HHSYC and the NYPD collaborates to improve relations between the NYPD, students and the community.
Written by: Randy Fisher
Photos by: NYPD and Ashley Young
HIP-HOP SUMMIT YOUTH COUNCIL (HHSYC) IN COLLABORATION WITH THE NEW YORK CITY POLICE DEPARTMENT (NYPD) LAUNCH THE “RAP 2 BRIDGE THE GAP” INITIATIVE WITH POLICE COMMISSIONER RAYMOND W. KELLY AND CHIEF PHILIP BANKS, III AT AUGUST MARTIN HIGH SCHOOL TO IMPROVE RELATIONS BETWEEN NYPD, STUDENTS, AND THE COMMUNITY; ADDRESS STOP, QUESTION & FRISK CONCERNS; AND IMPROVE PUBLIC SAFETY BY CURBING GUN & GANG VIOLENCE.
In an effort to bridge the communication gap in our schools and the community between the youth, young adults and the New York City Police Department (NYPD), the HHSYC in collaboration with the NYPD launched the “Rap 2 Bridge the Gap” initiative and tour. The purpose of the project is to strengthen police-community relations through dialogue and existing programs and improve public safety by curbing gun and gang violence.
The day started out with a press conference with Commissioner Raymond W. Kelly, Chief Philip Banks, III, Charles and Randy Fisher, Principal Smith, August Martin students, Uncle Ralph McDaniels of Video Music Box and Sharieff Fisher, President of the HHSYC’s Queens College Chapter. After the announcement of the project and taking questions from the media the second part of the event moved to a closed door “Rap Summit” in the auditorium.
The summit was a huge success with over 100 high school students in attendance. There were 8 youth leaders who asked questions to 6 NYPD representatives pertaining to Stop, Question & Frisk; probable cause; community policing; youth shootings by officers; understanding the law and your rights; and how can students and the NYPD work together to stop the violence.
The event was moderated by Charles and Randy Fisher and was an overwhelming success. An official Rap 2 Bridge the Gap Committee was formed so that students could continue to have ongoing dialogue with the HHSYC and NYPD. This is the first step towards the tweaking of Stop, Question and Frisk. We must communicate with those that are most affected if we are going to improve upon the policy. The “Rap Summit” is one of the 7 prongs to be used to improve relations between students, youth, young adults and the NYPD.
In 2003, when the police department recognized that 96% of the individuals who were shot and 90% of those murdered were concentrated in minority neighborhoods, primarily Black and Hispanic, it launched a program called Operation Impact that concentrates new officers in those areas that experience spikes in crime.
“Whether it’s promoting literacy, fighting poverty, or combating violent crime, they can always be counted on to bring people together to achieve these goals, including young people and the police,” Commissioner Kelly said. “I’m confident this program will be a big success because of their dedication.”

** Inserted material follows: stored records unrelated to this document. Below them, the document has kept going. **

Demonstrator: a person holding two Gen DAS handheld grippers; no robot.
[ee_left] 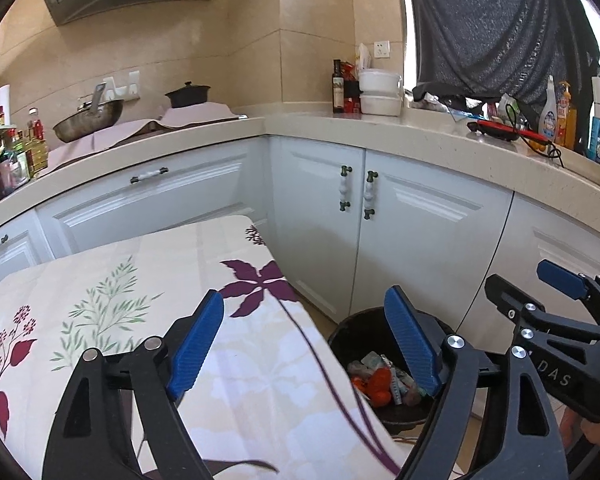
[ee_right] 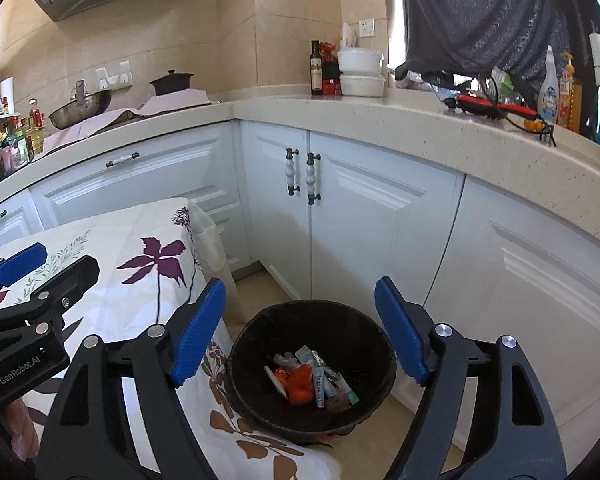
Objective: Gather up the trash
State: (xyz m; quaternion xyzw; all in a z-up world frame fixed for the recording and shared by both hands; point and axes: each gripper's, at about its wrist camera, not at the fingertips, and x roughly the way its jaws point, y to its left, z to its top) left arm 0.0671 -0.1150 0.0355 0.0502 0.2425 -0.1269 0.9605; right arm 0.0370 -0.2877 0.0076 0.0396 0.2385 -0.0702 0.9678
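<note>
A round black trash bin stands on the floor beside the table and holds trash: orange wrappers, a small tube and packets. It also shows in the left wrist view. My right gripper hangs open and empty above the bin. My left gripper is open and empty above the table's right edge, next to the bin. Each gripper shows in the other's view, the right gripper and the left gripper.
The table wears a cream cloth with purple flowers. White cabinets stand close behind the bin under a beige counter with bottles, white containers, a wok and a black pot. A dark cloth hangs at the window.
</note>
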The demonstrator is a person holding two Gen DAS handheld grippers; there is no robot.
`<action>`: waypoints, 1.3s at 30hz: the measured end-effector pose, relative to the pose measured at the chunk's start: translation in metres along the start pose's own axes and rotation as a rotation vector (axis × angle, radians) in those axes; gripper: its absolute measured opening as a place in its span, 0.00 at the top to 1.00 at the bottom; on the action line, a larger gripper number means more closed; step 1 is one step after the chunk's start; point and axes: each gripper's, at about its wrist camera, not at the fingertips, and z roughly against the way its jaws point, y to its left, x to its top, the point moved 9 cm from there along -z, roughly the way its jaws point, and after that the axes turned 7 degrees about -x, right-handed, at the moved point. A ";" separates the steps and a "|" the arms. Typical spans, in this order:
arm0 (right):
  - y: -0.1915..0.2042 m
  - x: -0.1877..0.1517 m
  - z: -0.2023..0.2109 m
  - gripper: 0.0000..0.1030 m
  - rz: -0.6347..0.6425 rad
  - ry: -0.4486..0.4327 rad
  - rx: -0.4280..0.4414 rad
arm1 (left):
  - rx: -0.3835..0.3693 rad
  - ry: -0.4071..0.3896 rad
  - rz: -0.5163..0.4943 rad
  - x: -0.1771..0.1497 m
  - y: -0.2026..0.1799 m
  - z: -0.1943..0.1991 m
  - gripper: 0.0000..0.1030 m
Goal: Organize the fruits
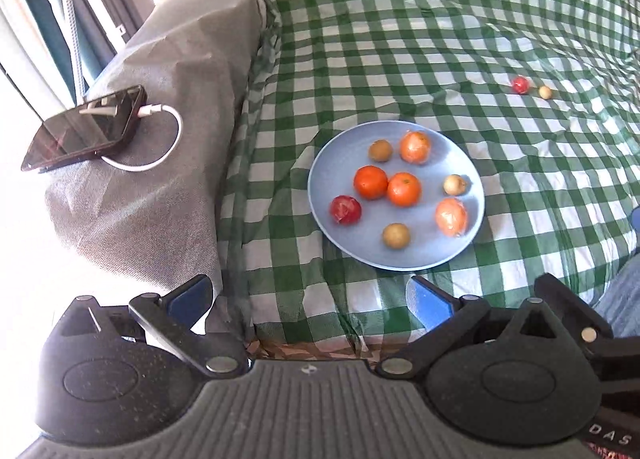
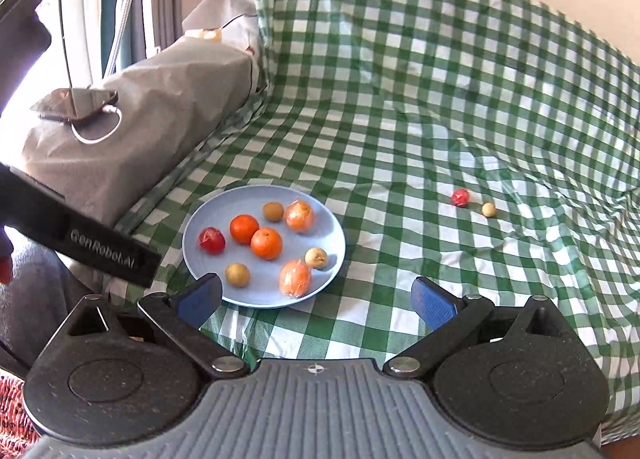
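Note:
A blue plate lies on the green checked cloth. It holds oranges, wrapped orange fruits, a red fruit and small brown fruits. Away to the right on the cloth lie a loose red fruit and a small tan fruit. My left gripper is open and empty, short of the plate. My right gripper is open and empty at the plate's near right edge.
A grey covered block stands left of the cloth with a phone and white cable on it. The left gripper's body shows at the left of the right wrist view.

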 end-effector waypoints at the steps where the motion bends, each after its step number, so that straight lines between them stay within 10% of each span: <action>1: -0.001 0.000 0.002 0.03 -0.005 -0.004 -0.002 | -0.002 -0.006 -0.003 0.000 -0.002 0.003 0.00; 39: 0.003 -0.003 -0.003 0.02 -0.005 0.021 0.014 | 0.005 0.013 -0.027 -0.001 -0.003 -0.005 0.00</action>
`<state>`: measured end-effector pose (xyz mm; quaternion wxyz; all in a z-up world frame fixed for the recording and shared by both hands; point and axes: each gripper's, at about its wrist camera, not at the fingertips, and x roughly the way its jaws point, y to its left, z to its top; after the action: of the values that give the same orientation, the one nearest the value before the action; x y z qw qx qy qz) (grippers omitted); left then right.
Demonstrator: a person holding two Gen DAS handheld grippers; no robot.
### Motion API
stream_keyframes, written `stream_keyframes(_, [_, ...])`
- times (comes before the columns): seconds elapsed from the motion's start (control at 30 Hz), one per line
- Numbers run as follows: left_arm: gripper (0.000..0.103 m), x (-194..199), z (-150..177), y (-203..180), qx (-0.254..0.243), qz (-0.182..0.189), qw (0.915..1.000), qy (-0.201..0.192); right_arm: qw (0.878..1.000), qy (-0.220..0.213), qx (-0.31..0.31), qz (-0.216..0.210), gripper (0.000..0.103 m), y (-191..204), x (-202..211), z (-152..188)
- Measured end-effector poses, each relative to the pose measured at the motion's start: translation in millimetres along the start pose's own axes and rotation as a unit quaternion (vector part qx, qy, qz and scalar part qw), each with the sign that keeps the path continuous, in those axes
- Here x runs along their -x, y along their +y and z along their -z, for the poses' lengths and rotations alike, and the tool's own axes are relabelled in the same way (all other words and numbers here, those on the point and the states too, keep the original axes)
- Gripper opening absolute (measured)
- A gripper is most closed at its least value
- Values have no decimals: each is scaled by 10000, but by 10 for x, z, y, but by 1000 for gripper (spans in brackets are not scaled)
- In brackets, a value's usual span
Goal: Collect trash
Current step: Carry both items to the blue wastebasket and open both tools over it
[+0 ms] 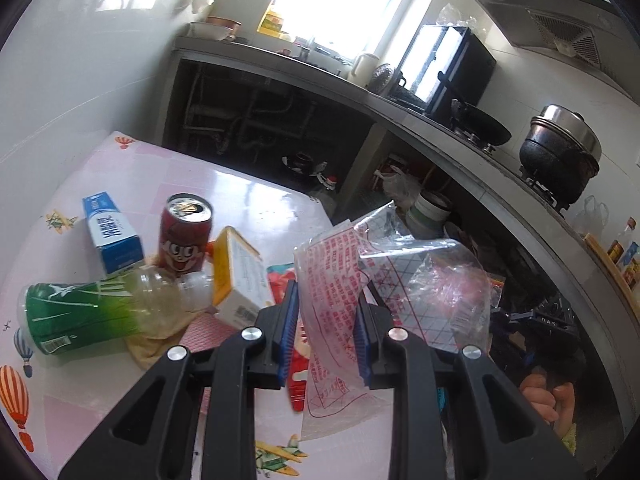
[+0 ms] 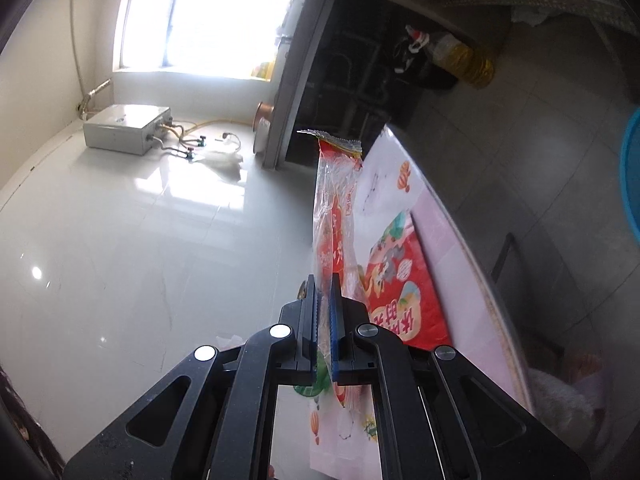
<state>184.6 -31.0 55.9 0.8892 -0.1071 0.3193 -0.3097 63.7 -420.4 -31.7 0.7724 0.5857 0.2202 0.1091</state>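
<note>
Evidently each gripper lifts its own scrap clear of the pink table (image 1: 168, 176); the left gripper (image 1: 326, 300) clamps a clear red-printed plastic bag (image 1: 336, 276), the right gripper (image 2: 323, 292) pinches a red snack wrapper (image 2: 334, 200) upright; can (image 1: 185, 232), green bottle (image 1: 80, 316) and cartons remain on the table.

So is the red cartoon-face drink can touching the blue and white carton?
Apart: the left wrist view shows pink table between the can and the carton.
</note>
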Motion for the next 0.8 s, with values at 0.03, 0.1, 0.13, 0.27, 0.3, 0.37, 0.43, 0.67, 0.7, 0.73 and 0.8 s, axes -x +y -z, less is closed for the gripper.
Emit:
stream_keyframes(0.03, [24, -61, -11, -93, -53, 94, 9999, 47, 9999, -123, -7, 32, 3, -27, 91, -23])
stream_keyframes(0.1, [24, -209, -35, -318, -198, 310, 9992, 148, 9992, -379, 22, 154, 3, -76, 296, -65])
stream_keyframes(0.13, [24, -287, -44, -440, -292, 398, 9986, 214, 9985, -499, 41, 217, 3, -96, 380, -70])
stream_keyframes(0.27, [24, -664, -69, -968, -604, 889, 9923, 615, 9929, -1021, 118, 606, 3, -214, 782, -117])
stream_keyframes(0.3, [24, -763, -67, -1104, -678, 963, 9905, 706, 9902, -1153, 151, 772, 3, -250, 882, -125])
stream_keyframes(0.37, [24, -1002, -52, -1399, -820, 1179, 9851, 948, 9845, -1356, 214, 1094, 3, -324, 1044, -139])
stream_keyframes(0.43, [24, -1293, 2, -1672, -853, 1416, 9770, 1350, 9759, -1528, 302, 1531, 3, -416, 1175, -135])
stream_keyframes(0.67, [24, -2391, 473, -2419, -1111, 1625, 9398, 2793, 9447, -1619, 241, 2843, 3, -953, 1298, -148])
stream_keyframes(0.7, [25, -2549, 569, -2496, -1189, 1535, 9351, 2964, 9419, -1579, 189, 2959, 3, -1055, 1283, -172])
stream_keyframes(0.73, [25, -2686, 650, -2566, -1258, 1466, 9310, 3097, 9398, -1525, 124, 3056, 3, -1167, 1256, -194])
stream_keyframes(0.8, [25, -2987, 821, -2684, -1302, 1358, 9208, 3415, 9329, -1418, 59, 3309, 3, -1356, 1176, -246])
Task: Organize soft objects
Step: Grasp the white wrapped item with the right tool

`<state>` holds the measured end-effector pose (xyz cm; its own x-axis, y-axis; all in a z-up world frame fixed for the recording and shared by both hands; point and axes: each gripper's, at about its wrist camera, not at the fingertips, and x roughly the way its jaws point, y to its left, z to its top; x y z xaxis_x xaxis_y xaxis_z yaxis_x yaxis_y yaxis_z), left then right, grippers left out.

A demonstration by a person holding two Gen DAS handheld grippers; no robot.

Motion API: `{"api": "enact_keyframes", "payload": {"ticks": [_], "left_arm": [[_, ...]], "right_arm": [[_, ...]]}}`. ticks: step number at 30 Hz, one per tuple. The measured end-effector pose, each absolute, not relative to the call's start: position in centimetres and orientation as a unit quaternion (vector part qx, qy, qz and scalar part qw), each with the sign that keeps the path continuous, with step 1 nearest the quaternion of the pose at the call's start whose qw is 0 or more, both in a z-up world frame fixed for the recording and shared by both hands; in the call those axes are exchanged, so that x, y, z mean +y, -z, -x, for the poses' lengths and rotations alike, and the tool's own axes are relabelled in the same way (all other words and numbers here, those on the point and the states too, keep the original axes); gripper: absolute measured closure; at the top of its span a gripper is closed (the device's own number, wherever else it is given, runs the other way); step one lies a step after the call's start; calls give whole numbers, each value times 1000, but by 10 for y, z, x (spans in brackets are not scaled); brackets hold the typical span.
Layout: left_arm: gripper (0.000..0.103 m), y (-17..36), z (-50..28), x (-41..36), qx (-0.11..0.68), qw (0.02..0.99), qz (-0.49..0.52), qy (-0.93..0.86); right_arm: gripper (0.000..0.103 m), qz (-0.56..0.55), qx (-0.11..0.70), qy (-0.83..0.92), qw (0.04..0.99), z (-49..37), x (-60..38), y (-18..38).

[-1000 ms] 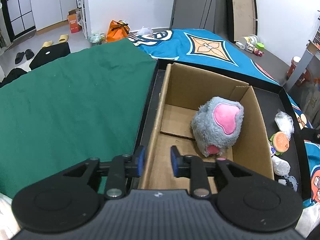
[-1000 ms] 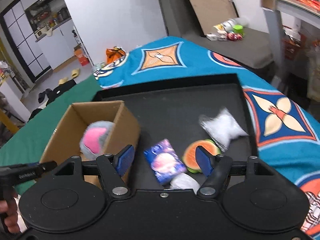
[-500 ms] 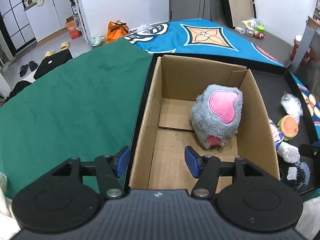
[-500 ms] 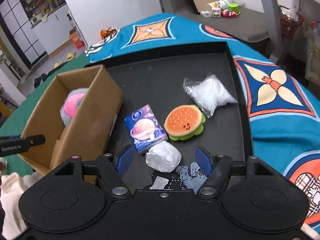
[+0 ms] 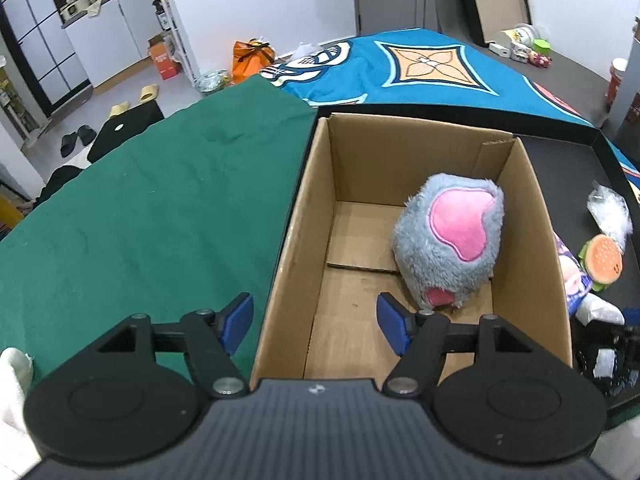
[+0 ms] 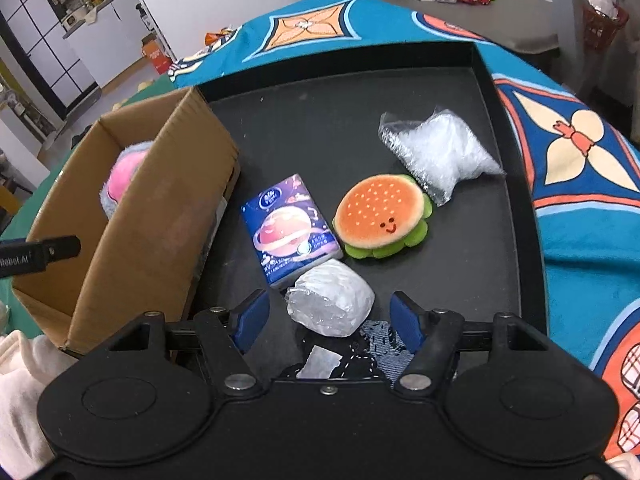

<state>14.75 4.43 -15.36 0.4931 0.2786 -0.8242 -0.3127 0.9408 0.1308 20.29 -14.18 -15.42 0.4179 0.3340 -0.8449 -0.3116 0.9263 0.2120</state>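
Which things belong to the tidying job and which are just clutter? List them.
Job: box, plush, burger toy, tissue pack, white roll, plastic bag, tray.
Clutter: slippers, orange bag, cup.

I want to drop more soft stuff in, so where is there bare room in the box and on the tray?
In the cardboard box, the floor left of and in front of the grey plush is bare. On the black tray, the far stretch is bare. It is crowded near the tissue pack, burger plush and white bundle.
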Motion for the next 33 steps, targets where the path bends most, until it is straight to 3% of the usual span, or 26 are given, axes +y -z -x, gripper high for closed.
{"api": "enact_keyframes", "payload": {"ticks": [3,33], "left_arm": [[36,152,-149,47,472,863,21,-177],[36,143,-117,77,440,881,82,-154]], "right_arm": [[56,-12,509,-188,840,-204,-141,157],[57,-19,399,-201,894,-203,-104,92]]}}
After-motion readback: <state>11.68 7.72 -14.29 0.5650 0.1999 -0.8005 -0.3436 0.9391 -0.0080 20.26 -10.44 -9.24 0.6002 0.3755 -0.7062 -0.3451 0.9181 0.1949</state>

Commissioner Kelly said the police and the community working together have already made this a far safer city. Crime is down by more than 80% from 20 years ago, following a year in which New York had 419 murders, the fewest in 52 years. For the first quarter of 2013 murders dropped by 30% when compared with the first quarter of 2012. The city had 94 murders, compared with 66 for the first quarter, mimicking last year’s 33% decrease. Shootings and shooting victims also are down 25% this year. And New York has the lowest ratio of teenagers carrying guns of any major city in the country, according to a recent report from the national Centers for Disease Control and Prevention.
Commissioner Kelly added that the NYPD will also team with the HHSYC to promote existing police department programs that already service tens of thousands of young people, including the youth police academy, summer employment, the Police Athletic League (PAL), and the department’s youth soccer and cricket leagues
“It is imperative that my students as well as all youth know that their voice can make a difference regarding issues related to NYPD SQF procedures and public safety. We all carry the responsibility of making our schools and community safer. Silent voices and bystander behavior must shift. We support this initiative and will do what we can to ensure its success,” stated Principal Smith of August Martin High School.
“I’m here today to support the great work of my community partners at HHSYC as they take on the task of helping students better understand how to deal with Stop, Question & Frisk and what they should do if approached by the police. If students and the NYPD can find a way to reduce crime and violence in troubled communities there would be no need for Stop, Question & Frisk,” ended Ralph McDaniels of Video Music Box and WNYCTV.
“As a college student this is an issue that is always discussed on campus and through this new alliance we will be able to inform CUNY students about Stop, Question & Frisk so they know their rights and how to respectfully react if stopped. I’m also looking forward to working with the NYPD to support their youth initiatives in any way I can,” stated Sharieff Fisher, President of the HHSYC Queens College Chapter.
A very special thanks goes out to Commissioner Kelly, Chief Banks, III, Chief John Donohue, DI Ed Carrasco and Principal Smith for all their hard work to bring this project to fruition and make this launch a success.